— What the task asks —
Every line of the listing below should come back exactly as written, with no images.

....

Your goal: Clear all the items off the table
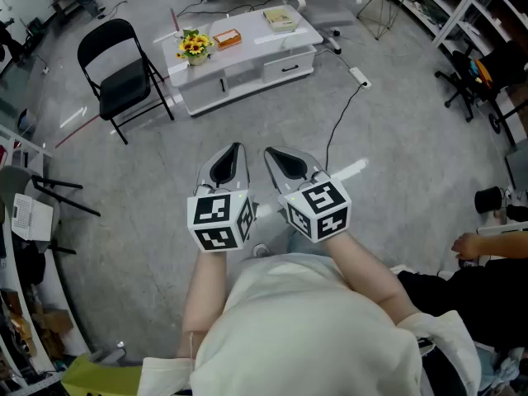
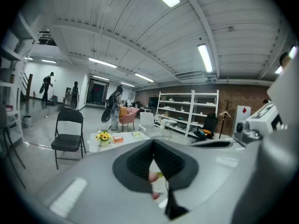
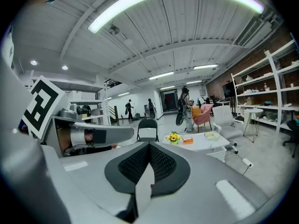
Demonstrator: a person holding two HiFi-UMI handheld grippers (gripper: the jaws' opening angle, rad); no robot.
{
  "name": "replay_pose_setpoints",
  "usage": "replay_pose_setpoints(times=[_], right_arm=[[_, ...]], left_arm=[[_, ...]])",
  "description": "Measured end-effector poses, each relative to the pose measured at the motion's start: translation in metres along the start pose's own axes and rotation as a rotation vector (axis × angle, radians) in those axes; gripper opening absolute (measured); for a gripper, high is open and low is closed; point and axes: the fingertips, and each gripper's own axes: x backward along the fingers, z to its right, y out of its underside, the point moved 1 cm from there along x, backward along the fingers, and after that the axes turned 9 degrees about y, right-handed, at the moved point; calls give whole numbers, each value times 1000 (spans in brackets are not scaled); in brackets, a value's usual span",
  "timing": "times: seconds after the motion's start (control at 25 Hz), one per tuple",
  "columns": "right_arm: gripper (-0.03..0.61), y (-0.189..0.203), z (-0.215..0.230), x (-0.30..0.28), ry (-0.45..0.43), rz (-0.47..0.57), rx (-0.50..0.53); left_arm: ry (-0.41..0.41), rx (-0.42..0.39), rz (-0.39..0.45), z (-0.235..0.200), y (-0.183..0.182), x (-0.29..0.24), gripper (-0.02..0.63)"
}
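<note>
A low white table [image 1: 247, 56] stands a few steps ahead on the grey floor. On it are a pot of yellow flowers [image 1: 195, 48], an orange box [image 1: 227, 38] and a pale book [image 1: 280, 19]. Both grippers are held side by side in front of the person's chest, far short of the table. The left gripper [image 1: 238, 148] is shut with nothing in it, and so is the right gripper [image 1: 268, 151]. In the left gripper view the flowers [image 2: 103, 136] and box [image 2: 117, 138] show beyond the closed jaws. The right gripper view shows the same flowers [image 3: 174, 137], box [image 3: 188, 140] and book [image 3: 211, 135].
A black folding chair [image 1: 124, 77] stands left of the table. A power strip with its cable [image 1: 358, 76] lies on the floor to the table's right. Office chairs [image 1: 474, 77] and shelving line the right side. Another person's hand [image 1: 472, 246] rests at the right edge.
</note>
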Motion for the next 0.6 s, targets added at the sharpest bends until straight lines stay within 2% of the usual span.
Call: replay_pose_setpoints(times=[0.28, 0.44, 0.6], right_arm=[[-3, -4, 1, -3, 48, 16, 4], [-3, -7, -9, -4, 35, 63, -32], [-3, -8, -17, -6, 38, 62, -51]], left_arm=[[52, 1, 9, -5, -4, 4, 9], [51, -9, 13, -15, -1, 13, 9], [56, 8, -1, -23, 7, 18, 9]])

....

— Written response —
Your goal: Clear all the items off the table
Demonstrator: a person holding two HiFi-UMI handheld grippers (gripper: the jaws' opening angle, rad); no robot.
{
  "name": "replay_pose_setpoints",
  "usage": "replay_pose_setpoints(times=[_], right_arm=[[_, ...]], left_arm=[[_, ...]])",
  "description": "Measured end-effector poses, each relative to the pose measured at the motion's start: translation in metres along the start pose's own axes and rotation as a rotation vector (axis × angle, radians) in those axes; gripper opening absolute (measured); for a gripper, high is open and low is closed; point and axes: the fingertips, and each gripper's own axes: x backward along the fingers, z to its right, y out of its underside, the point moved 1 cm from there along x, backward along the fingers, and after that the axes turned 9 degrees about y, right-handed, at the moved point; calls give whole numbers, each value times 1000 (spans in brackets are not scaled); in brackets, a value's usual span",
  "timing": "times: seconds after the motion's start (control at 25 Hz), one per tuple",
  "columns": "right_arm: gripper (-0.03..0.61), y (-0.189..0.203), z (-0.215..0.230), x (-0.30..0.28), ry (-0.45..0.43), rz (-0.47..0.57), rx (-0.50..0.53); left_arm: ry (-0.41..0.41), rx (-0.42..0.39), rz (-0.39..0.45), z (-0.235..0.200), y (-0.183..0.182), x (-0.29..0.24), gripper (-0.02..0.63)"
}
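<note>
A low white table [image 1: 247, 56] stands a few steps ahead on the grey floor. On it are a pot of yellow flowers [image 1: 195, 48], an orange box [image 1: 227, 38] and a pale book [image 1: 280, 19]. Both grippers are held side by side in front of the person's chest, far short of the table. The left gripper [image 1: 238, 148] is shut with nothing in it, and so is the right gripper [image 1: 268, 151]. In the left gripper view the flowers [image 2: 103, 136] and box [image 2: 117, 138] show beyond the closed jaws. The right gripper view shows the same flowers [image 3: 174, 137], box [image 3: 188, 140] and book [image 3: 211, 135].
A black folding chair [image 1: 124, 77] stands left of the table. A power strip with its cable [image 1: 358, 76] lies on the floor to the table's right. Office chairs [image 1: 474, 77] and shelving line the right side. Another person's hand [image 1: 472, 246] rests at the right edge.
</note>
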Motion for the next 0.6 s, targets added at the sharpest bends until straight lines stay within 2% of the usual span.
Call: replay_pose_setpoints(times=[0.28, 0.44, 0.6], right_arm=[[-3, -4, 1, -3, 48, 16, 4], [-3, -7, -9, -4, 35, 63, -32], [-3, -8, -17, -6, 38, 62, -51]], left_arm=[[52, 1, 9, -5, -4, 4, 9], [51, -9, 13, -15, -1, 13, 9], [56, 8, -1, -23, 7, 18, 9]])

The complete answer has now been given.